Top of GIVEN INFORMATION

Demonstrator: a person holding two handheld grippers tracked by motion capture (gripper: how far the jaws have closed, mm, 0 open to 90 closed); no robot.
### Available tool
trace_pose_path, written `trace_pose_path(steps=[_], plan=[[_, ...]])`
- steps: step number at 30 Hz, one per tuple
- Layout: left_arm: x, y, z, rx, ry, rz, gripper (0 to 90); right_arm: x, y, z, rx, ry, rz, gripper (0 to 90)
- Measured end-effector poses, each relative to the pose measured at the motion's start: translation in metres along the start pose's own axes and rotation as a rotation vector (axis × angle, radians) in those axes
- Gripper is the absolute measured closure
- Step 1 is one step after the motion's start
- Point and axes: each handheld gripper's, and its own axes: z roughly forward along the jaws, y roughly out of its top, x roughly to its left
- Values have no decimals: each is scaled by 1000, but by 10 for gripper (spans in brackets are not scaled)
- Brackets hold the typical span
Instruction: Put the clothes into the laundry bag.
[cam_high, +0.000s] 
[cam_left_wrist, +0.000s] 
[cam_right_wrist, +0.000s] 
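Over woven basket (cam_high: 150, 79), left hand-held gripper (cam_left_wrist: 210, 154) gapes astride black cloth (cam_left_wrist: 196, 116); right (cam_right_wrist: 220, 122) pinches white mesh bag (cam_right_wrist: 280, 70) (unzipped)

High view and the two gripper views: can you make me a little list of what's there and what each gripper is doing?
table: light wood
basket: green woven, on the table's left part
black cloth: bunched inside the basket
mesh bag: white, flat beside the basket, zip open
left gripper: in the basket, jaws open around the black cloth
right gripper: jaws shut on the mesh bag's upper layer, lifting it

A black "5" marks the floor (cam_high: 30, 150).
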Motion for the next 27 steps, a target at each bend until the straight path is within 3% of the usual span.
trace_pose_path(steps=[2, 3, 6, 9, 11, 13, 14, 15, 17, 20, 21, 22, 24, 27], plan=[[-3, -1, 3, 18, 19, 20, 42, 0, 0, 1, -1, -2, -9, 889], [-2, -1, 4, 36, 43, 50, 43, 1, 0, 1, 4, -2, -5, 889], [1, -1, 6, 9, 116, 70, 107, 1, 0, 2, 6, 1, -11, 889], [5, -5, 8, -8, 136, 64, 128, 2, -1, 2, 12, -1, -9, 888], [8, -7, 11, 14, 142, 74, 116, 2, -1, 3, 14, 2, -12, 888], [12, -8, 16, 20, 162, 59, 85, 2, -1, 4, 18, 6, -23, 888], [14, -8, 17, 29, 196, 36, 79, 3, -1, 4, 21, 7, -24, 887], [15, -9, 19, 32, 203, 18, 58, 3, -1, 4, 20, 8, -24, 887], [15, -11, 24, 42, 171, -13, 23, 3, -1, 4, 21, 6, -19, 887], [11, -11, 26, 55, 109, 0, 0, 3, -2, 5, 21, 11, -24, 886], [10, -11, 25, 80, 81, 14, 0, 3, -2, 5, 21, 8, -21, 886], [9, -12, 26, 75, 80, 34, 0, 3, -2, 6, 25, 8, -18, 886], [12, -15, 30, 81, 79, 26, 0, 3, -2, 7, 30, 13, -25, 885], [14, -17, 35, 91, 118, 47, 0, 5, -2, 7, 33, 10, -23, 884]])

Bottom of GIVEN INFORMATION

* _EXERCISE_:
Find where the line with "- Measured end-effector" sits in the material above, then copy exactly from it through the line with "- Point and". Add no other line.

* _EXERCISE OUTPUT_:
- Measured end-effector poses, each relative to the pose measured at the motion's start: translation in metres along the start pose's own axes and rotation as a rotation vector (axis × angle, radians) in those axes
- Gripper is the absolute measured closure
- Step 1 is one step after the motion's start
- Point and axes: each handheld gripper's, and its own axes: z roughly forward along the jaws, y roughly out of its top, x roughly to its left

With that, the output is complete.